Write out the whole listing exactly.

------------------------------------------------------------

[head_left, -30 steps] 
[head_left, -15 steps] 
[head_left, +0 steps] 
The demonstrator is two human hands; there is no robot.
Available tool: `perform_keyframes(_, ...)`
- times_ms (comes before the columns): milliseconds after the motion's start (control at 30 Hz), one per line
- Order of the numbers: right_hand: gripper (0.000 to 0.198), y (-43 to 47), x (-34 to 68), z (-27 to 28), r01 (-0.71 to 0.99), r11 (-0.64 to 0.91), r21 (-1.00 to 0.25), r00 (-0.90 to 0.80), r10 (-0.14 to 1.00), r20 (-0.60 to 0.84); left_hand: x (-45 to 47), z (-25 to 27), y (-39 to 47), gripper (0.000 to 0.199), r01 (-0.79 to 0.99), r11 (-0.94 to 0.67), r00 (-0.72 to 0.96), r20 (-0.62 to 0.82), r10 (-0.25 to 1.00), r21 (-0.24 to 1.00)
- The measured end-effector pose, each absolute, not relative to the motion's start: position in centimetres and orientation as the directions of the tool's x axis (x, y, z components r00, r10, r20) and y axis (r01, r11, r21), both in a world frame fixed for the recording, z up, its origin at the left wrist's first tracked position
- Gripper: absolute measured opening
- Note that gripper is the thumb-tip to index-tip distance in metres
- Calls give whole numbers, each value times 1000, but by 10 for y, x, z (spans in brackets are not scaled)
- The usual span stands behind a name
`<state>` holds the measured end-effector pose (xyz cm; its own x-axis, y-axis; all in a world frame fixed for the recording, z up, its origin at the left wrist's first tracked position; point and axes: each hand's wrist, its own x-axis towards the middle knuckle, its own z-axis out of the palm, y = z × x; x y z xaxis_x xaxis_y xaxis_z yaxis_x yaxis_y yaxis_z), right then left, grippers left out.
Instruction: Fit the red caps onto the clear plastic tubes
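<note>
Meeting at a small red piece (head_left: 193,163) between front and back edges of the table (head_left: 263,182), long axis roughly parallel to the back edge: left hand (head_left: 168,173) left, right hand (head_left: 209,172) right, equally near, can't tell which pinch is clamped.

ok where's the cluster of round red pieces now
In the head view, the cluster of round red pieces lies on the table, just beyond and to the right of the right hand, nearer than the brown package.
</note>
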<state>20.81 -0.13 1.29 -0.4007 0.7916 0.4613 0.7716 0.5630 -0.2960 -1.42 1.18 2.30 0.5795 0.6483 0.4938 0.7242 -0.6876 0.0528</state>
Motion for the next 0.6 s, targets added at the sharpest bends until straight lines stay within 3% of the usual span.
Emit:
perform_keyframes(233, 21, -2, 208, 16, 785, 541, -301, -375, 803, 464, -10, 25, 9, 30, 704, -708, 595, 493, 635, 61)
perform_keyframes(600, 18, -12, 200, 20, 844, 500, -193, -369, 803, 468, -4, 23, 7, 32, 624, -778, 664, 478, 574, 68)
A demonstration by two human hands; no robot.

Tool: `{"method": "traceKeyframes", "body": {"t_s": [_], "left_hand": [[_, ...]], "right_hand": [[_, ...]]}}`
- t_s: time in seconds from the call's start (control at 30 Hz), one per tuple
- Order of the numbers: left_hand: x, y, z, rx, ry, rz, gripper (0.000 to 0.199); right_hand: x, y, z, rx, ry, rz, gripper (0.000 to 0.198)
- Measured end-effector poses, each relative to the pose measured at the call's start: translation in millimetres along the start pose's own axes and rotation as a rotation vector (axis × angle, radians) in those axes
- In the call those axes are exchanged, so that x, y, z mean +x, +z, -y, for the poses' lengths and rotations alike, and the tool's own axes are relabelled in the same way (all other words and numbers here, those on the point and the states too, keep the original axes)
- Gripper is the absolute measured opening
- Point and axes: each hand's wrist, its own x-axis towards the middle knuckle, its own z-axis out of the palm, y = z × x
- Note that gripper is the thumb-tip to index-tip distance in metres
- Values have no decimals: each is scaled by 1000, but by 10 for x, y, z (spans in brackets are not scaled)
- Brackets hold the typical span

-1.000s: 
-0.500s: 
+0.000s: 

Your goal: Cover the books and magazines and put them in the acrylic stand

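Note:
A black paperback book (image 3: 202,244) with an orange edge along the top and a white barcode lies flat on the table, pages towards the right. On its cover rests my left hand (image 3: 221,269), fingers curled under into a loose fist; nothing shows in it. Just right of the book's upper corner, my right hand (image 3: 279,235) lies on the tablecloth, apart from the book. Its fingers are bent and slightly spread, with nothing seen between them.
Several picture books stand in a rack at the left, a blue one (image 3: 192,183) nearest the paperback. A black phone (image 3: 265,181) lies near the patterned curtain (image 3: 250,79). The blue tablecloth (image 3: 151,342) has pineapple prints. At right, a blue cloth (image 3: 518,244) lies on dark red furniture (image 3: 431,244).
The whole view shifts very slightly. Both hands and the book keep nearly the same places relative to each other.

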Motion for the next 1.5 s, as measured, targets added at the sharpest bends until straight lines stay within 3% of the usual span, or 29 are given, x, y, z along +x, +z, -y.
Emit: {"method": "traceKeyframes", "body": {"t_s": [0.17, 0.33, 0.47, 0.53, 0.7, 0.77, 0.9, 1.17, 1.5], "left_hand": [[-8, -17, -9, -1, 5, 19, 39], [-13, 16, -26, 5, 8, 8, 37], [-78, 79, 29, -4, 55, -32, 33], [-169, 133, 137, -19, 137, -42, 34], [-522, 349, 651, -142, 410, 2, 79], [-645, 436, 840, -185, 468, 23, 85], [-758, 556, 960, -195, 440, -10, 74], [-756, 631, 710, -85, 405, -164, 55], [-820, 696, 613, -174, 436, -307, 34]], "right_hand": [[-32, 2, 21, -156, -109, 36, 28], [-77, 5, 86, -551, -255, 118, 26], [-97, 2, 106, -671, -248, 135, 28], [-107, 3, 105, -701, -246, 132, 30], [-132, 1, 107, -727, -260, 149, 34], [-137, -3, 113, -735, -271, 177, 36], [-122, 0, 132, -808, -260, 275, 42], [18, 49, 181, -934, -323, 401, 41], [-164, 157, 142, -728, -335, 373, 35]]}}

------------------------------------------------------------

* _Output of the task_
[head_left, -30 steps] 
[head_left, -15 steps] 
[head_left, +0 steps] 
The demonstrator is two human hands; there is no robot.
Available tool: `perform_keyframes(_, ...)`
- times_ms (comes before the columns): milliseconds after the motion's start (control at 30 Hz), one per line
- Order of the numbers: right_hand: gripper (0.000 to 0.198), y (-43 to 47), x (-34 to 68), z (-27 to 28), r01 (-0.71 to 0.99), r11 (-0.64 to 0.91), r21 (-1.00 to 0.25), r00 (-0.90 to 0.80), r10 (-0.14 to 1.00), r20 (-0.60 to 0.84); left_hand: x (-45 to 47), z (-25 to 27), y (-39 to 47), gripper (0.000 to 0.199), r01 (-0.79 to 0.99), r11 (-0.94 to 0.67), r00 (-0.72 to 0.96), r20 (-0.62 to 0.82), r10 (-0.25 to 1.00), r21 (-0.24 to 1.00)
- The measured end-effector pose, each absolute, not relative to the motion's start: position in centimetres and orientation as the directions of the tool's x axis (x, y, z components r00, r10, r20) and y axis (r01, r11, r21), both in a world frame fixed for the recording, z up, its origin at the left wrist's first tracked position
- Gripper: absolute measured opening
- Note that gripper is the thumb-tip to index-tip distance in metres
- Calls give whole numbers, each value times 1000, but by 10 for y, x, z (spans in brackets are not scaled)
- The usual span stands behind a name
`<state>` holds the measured end-effector pose (xyz cm; its own x-axis, y-axis; all in a world frame fixed for the recording, z up, its origin at the left wrist's first tracked position; point and axes: each hand's wrist, its own x-axis towards the middle knuckle, its own z-axis out of the palm, y = z × x; x y z xaxis_x xaxis_y xaxis_z yaxis_x yaxis_y yaxis_z), right then left, grippers left out.
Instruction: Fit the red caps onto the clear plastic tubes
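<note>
Meeting at a small red piece (head_left: 193,163) between front and back edges of the table (head_left: 263,182), long axis roughly parallel to the back edge: left hand (head_left: 168,173) left, right hand (head_left: 209,172) right, equally near, can't tell which pinch is clamped.

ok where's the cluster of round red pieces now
In the head view, the cluster of round red pieces lies on the table, just beyond and to the right of the right hand, nearer than the brown package.
</note>
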<state>20.81 -0.13 1.29 -0.4007 0.7916 0.4613 0.7716 0.5630 -0.2960 -1.42 1.18 2.30 0.5795 0.6483 0.4938 0.7242 -0.6876 0.0528</state>
Motion for the next 0.6 s, targets added at the sharpest bends until straight lines stay within 3% of the usual span.
Emit:
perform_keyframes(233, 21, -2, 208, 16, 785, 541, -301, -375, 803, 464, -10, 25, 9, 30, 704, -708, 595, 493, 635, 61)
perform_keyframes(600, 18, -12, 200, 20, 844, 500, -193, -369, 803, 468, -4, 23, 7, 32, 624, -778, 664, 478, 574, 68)
A demonstration by two human hands; no robot.

Tool: `{"method": "traceKeyframes", "body": {"t_s": [_], "left_hand": [[_, ...]], "right_hand": [[_, ...]]}}`
- t_s: time in seconds from the call's start (control at 30 Hz), one per tuple
- Order of the numbers: left_hand: x, y, z, rx, ry, rz, gripper (0.000 to 0.199); right_hand: x, y, z, rx, ry, rz, gripper (0.000 to 0.198)
- Measured end-effector poses, each relative to the pose measured at the call's start: translation in millimetres along the start pose's own axes and rotation as a rotation vector (axis × angle, radians) in those axes
- In the call those axes are exchanged, so that x, y, z mean +x, +z, -y, for the poses' lengths and rotations alike, and the tool's own axes are relabelled in the same way (all other words and numbers here, those on the point and the states too, keep the original axes)
- Gripper is the absolute measured opening
- Point and axes: each hand's wrist, its own x-axis towards the middle knuckle, its own z-axis out of the palm, y = z × x
- Note that gripper is the thumb-tip to index-tip distance in metres
- Values have no decimals: each is scaled by 1000, but by 10 for x, y, z (spans in brackets are not scaled)
- Brackets hold the typical span

-1.000s: 
-0.500s: 
+0.000s: 

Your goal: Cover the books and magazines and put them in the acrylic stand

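Note:
A black paperback book (image 3: 202,244) with an orange edge along the top and a white barcode lies flat on the table, pages towards the right. On its cover rests my left hand (image 3: 221,269), fingers curled under into a loose fist; nothing shows in it. Just right of the book's upper corner, my right hand (image 3: 279,235) lies on the tablecloth, apart from the book. Its fingers are bent and slightly spread, with nothing seen between them.
Several picture books stand in a rack at the left, a blue one (image 3: 192,183) nearest the paperback. A black phone (image 3: 265,181) lies near the patterned curtain (image 3: 250,79). The blue tablecloth (image 3: 151,342) has pineapple prints. At right, a blue cloth (image 3: 518,244) lies on dark red furniture (image 3: 431,244).
The whole view shifts very slightly. Both hands and the book keep nearly the same places relative to each other.
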
Motion for the next 1.5 s, as measured, targets added at the sharpest bends until straight lines stay within 3% of the usual span, or 29 are given, x, y, z along +x, +z, -y.
Emit: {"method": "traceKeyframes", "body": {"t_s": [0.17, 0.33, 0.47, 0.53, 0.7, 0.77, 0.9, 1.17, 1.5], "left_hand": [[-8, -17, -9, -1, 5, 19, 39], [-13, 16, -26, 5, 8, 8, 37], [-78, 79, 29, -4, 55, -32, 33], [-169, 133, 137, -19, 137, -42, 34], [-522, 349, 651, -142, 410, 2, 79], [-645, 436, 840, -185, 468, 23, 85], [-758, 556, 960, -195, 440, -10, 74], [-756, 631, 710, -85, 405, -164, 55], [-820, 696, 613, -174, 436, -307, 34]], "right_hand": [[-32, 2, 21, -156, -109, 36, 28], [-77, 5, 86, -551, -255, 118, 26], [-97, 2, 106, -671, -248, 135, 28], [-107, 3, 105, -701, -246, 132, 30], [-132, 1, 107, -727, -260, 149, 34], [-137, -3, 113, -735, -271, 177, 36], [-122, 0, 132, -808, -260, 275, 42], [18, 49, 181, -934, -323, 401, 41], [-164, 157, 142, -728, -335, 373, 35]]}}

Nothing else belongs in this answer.